Ninth entry in the running SEO glossary and the first of three posts covering the terms originally bundled under a single “24 essential terms” post. This one groups the four terms that are genuinely about the same subject: images and media. This installment covers images specifically; video and audio optimization terms will follow in a later glossary post.
Image Alt Text
Alt text is the HTML attribute that provides a text description of an image, serving two purposes at once: it’s read aloud by screen readers for visually impaired users, and it gives search engines textual context about what an image shows, which matters for both general page understanding and image search rankings specifically.

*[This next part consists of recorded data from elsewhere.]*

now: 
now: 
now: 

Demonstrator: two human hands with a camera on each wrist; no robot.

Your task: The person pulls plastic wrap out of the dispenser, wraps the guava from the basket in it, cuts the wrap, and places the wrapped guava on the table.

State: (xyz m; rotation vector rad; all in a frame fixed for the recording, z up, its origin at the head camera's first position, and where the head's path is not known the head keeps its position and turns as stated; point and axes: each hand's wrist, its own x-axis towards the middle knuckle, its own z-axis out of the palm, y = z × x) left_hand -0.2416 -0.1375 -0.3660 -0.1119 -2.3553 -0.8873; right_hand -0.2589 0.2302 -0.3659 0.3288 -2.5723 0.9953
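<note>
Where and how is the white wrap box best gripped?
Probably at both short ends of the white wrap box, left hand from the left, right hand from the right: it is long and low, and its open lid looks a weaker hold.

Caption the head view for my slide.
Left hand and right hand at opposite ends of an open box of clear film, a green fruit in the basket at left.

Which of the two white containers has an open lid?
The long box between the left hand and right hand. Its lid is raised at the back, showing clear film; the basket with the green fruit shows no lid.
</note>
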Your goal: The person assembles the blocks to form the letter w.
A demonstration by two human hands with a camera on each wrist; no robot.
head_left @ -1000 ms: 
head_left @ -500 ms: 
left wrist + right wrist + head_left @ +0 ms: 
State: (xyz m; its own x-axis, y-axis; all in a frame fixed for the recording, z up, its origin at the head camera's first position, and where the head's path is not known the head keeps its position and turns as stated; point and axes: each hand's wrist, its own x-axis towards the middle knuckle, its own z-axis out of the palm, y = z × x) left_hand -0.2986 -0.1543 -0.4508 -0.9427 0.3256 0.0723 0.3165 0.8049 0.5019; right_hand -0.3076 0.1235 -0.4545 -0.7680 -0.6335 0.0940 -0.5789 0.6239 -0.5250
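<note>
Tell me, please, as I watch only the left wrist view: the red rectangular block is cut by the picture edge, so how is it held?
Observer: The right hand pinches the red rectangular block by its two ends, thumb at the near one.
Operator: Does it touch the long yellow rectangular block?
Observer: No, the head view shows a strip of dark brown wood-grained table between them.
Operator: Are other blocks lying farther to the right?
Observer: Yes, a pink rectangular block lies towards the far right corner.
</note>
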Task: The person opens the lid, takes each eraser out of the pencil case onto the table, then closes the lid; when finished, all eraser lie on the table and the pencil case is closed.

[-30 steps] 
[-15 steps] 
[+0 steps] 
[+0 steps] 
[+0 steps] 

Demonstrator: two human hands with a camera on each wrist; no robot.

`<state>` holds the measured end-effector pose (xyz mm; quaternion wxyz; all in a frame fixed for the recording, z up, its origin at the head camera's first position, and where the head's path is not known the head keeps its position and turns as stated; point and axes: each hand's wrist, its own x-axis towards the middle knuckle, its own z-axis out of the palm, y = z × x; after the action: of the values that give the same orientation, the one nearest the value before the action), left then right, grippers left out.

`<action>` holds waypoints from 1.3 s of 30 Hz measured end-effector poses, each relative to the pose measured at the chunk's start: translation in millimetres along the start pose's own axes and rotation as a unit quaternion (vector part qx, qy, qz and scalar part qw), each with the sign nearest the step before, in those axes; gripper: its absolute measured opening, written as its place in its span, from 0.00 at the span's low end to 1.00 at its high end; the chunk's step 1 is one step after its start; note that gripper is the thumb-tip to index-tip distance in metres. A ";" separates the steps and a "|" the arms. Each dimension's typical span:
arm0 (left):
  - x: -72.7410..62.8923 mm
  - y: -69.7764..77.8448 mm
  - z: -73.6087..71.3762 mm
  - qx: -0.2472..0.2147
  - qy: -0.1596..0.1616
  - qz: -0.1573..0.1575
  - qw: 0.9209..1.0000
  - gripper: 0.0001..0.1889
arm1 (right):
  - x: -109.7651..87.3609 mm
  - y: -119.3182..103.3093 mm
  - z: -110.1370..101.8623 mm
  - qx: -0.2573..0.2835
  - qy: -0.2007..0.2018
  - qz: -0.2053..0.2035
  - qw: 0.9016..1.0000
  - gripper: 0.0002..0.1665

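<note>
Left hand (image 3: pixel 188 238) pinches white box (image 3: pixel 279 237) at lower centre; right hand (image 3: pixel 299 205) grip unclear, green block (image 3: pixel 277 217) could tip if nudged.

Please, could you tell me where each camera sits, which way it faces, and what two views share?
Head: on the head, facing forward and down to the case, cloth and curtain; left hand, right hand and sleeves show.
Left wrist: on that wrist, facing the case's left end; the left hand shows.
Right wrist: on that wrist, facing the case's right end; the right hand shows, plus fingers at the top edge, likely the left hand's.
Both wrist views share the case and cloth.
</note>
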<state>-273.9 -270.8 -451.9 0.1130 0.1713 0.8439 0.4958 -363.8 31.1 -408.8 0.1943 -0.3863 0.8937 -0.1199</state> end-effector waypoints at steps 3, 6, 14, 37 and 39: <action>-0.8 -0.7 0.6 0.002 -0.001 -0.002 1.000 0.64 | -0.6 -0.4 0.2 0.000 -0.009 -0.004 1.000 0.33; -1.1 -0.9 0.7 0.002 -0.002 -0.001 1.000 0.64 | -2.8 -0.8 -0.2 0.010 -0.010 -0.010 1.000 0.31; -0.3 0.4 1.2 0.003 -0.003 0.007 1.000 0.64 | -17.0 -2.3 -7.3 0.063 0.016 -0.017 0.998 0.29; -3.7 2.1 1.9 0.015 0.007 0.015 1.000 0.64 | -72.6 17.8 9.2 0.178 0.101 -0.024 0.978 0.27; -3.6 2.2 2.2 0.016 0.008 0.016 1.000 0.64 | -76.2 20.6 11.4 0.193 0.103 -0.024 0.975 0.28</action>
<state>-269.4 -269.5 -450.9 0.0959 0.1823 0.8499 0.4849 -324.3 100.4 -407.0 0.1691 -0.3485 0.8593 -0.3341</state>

There’s no strict, enforced character limit for alt text, and claims of a hard cutoff are technically a myth: the commonly repeated figure of roughly 100-125 characters traces back to how an older screen reader, JAWS 6.0, chunked long alt text into separate readable segments rather than any actual limit imposed by current assistive technology or by search engines. That said, the underlying practical guidance still holds up: keeping alt text to roughly one or two sentences, generally under about 125 characters, tends to produce more usable descriptions for both screen reader users and search engines than long, padded strings do, even without a hard technical requirement forcing that length. Alt text should describe what the image actually shows, without redundant phrasing like “image of,” and purely decorative images should carry an empty alt attribute (alt="") so screen readers skip over them. Complex images that need more explanation than a short alt attribute can reasonably hold, such as a data chart, are better served by a visible caption or an aria-describedby reference to a longer description elsewhere on the page.
Image Compression
Image compression reduces file size through either lossy compression, which discards some image data to shrink the file further, or lossless compression, which preserves all original data at a smaller but less dramatic size reduction. Images still commonly account for the largest single resource category on a typical page, roughly a third to 40% of total byte weight according to recent HTTP Archive Web Almanac data, which makes compression one of the highest-leverage levers for improving load speed even though that share has shrunk somewhat as JavaScript and font payloads have grown. Well-executed compression can commonly cut file sizes by somewhere in the range of 50-80% with no visually noticeable quality loss, which matters directly for Largest Contentful Paint, the Core Web Vitals metric with a target of 2.5 seconds or less, since a page’s largest visible element is very often an image.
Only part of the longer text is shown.